**Exercise instructions:** Transcribe all of the data exactly. Omit the pictures.

**Dataset section:**
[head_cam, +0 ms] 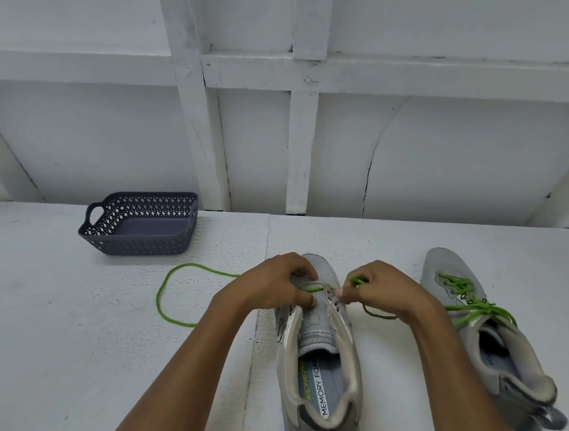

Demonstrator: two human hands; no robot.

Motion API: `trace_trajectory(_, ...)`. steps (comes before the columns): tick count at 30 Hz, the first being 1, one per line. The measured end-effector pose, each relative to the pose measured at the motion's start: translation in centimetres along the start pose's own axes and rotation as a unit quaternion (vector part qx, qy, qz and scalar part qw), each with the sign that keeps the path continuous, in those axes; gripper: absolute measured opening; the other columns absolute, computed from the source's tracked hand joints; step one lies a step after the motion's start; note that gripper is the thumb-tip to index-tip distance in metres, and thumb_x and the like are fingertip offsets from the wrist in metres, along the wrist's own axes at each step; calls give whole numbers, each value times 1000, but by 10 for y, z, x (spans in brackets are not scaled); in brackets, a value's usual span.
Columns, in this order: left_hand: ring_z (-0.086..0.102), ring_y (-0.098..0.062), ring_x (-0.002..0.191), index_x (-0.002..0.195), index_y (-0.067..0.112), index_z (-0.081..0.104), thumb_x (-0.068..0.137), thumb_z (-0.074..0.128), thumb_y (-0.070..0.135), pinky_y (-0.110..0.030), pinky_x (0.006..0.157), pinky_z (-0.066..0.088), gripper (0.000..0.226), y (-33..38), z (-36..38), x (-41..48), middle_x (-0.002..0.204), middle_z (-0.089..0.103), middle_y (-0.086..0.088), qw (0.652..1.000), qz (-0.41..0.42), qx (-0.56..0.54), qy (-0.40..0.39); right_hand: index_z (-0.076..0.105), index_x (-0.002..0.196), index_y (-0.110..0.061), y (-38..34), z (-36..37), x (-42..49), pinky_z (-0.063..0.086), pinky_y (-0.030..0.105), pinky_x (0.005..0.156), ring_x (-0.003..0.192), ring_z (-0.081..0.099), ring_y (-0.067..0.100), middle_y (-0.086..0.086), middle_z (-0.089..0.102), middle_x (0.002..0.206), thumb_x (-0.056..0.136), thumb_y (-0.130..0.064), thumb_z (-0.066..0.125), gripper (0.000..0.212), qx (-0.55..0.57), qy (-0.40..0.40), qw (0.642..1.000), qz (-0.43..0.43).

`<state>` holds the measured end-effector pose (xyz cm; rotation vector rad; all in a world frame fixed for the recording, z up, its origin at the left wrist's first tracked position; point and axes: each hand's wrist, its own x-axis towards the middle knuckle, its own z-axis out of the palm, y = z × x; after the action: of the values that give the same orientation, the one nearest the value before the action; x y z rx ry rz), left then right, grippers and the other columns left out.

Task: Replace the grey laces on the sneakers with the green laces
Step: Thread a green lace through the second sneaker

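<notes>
Two grey sneakers stand on the white table, toes pointing away from me. The left sneaker [318, 356] has a green lace [168, 315] crossing its lowest eyelets; one long end loops out over the table to the left. My left hand [275, 285] pinches the sneaker's left eyelet flap beside that lace. My right hand [382, 286] pinches the lace's other end at the right eyelets, with a dark loop hanging beneath it. The right sneaker [486, 335] is fully laced in green.
A dark grey perforated plastic basket [139, 224] sits at the back left of the table, with nothing visible inside. A white wooden frame wall stands right behind the table. The table's far right edge lies just beyond the right sneaker.
</notes>
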<state>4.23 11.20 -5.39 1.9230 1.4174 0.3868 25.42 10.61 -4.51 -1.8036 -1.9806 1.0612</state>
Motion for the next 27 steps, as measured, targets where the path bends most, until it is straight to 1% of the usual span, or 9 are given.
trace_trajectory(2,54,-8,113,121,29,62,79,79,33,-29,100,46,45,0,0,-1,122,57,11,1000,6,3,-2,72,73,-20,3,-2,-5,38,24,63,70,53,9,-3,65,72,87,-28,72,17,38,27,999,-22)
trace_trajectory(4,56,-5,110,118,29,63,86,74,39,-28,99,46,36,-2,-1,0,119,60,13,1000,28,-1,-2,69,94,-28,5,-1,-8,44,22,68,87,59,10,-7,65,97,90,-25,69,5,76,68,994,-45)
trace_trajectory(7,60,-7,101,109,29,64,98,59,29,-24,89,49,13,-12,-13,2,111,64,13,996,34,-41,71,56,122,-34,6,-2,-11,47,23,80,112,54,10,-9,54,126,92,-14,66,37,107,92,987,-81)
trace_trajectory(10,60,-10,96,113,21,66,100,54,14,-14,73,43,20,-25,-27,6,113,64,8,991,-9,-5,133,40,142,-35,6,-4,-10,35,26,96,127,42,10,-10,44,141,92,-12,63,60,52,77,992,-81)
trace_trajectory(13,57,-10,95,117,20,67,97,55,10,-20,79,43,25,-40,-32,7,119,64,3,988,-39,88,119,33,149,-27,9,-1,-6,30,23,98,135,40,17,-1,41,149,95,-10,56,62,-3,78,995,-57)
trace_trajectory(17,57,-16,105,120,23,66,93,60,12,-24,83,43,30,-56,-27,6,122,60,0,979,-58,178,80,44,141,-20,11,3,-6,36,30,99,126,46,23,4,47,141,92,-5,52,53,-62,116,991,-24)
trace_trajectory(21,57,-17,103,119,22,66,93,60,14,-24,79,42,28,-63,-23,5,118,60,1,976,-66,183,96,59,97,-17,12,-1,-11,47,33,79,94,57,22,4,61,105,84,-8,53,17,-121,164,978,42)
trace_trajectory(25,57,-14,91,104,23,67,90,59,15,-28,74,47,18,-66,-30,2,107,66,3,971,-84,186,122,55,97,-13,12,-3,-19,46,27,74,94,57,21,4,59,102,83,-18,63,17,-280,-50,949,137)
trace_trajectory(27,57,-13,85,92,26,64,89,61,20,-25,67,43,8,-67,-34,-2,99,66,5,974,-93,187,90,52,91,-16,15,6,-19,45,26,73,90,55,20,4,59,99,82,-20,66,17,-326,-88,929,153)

**Worked solution:**
[head_cam, +0 ms] 

Demonstrator: two human hands; no robot.

Motion API: `trace_trajectory(_, ...)`. steps (comes before the columns): tick count at 30 Hz, the first being 1, one per line. The measured end-effector pose, each relative to the pose measured at the motion's start: translation in centimetres along the start pose's own axes and rotation as a unit quaternion (vector part qx, qy, qz and scalar part qw), each with the sign that keeps the path continuous, in those axes; gripper: absolute measured opening; the other columns absolute, computed from the source's tracked hand joints; step one lies a step after the motion's start; note that gripper is the thumb-tip to index-tip distance in metres, and thumb_x and the like are fingertip offsets from the wrist in metres, along the wrist's own axes at each step; calls give whole numbers, each value times 1000, but by 10 for y, z, x (spans in brackets are not scaled); in brackets, a value's usual span.
Columns, in this order: left_hand: ring_z (-0.086..0.102), ring_y (-0.098..0.062), ring_x (-0.002..0.191), index_x (-0.002..0.195), index_y (-0.067..0.112), index_z (-0.081..0.104), thumb_x (-0.068..0.137), thumb_z (-0.074..0.128), thumb_y (-0.070..0.135), pinky_y (-0.110..0.030), pinky_x (0.006..0.157), pinky_z (-0.066..0.088), gripper (0.000..0.226), y (-33..38), z (-36..38), x (-41..48), middle_x (-0.002..0.204), middle_z (-0.089..0.103), middle_y (-0.086..0.088), qw (0.652..1.000), qz (-0.41..0.42), qx (-0.56..0.54), qy (-0.40..0.39); right_hand: index_z (-0.076..0.105), index_x (-0.002..0.196), index_y (-0.110..0.061), y (-38..34), z (-36..37), x (-42..49), pinky_z (-0.063..0.086), pinky_y (-0.030..0.105), pinky_x (0.005..0.156), ring_x (-0.003..0.192), ring_z (-0.081..0.099), ring_y (-0.067..0.100), middle_y (-0.086..0.086), middle_z (-0.089..0.102), middle_x (0.002..0.206), thumb_x (-0.056..0.136), thumb_y (-0.130..0.064), thumb_z (-0.066..0.125), gripper (0.000..0.212), qx (-0.55..0.57), qy (-0.40..0.40), qw (0.642..1.000), qz (-0.43..0.43).

`<state>` holds the measured end-effector pose (xyz cm; rotation vector rad; all in a world frame fixed for the recording, z up, its origin at the left wrist's first tracked position; point and axes: each hand's wrist, its own x-axis towards the middle knuckle, its own z-axis out of the palm, y = z × x; after the action: of the values that give the same orientation, the one nearest the value before the action; x y z rx ry rz), left then right, grippers and the other columns left out.

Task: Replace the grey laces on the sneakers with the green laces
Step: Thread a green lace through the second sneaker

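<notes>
Two grey sneakers stand on the white table, toes pointing away from me. The left sneaker [318, 356] has a green lace [168, 315] crossing its lowest eyelets; one long end loops out over the table to the left. My left hand [275, 285] pinches the sneaker's left eyelet flap beside that lace. My right hand [382, 286] pinches the lace's other end at the right eyelets, with a dark loop hanging beneath it. The right sneaker [486, 335] is fully laced in green.
A dark grey perforated plastic basket [139, 224] sits at the back left of the table, with nothing visible inside. A white wooden frame wall stands right behind the table. The table's far right edge lies just beyond the right sneaker.
</notes>
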<state>4.23 11.20 -5.39 1.9230 1.4174 0.3868 25.42 10.61 -4.51 -1.8036 -1.9806 1.0612</state>
Motion for the next 27 steps, as measured, targets where the path bends most, until it is straight to 1% of the usual span, or 9 are given.
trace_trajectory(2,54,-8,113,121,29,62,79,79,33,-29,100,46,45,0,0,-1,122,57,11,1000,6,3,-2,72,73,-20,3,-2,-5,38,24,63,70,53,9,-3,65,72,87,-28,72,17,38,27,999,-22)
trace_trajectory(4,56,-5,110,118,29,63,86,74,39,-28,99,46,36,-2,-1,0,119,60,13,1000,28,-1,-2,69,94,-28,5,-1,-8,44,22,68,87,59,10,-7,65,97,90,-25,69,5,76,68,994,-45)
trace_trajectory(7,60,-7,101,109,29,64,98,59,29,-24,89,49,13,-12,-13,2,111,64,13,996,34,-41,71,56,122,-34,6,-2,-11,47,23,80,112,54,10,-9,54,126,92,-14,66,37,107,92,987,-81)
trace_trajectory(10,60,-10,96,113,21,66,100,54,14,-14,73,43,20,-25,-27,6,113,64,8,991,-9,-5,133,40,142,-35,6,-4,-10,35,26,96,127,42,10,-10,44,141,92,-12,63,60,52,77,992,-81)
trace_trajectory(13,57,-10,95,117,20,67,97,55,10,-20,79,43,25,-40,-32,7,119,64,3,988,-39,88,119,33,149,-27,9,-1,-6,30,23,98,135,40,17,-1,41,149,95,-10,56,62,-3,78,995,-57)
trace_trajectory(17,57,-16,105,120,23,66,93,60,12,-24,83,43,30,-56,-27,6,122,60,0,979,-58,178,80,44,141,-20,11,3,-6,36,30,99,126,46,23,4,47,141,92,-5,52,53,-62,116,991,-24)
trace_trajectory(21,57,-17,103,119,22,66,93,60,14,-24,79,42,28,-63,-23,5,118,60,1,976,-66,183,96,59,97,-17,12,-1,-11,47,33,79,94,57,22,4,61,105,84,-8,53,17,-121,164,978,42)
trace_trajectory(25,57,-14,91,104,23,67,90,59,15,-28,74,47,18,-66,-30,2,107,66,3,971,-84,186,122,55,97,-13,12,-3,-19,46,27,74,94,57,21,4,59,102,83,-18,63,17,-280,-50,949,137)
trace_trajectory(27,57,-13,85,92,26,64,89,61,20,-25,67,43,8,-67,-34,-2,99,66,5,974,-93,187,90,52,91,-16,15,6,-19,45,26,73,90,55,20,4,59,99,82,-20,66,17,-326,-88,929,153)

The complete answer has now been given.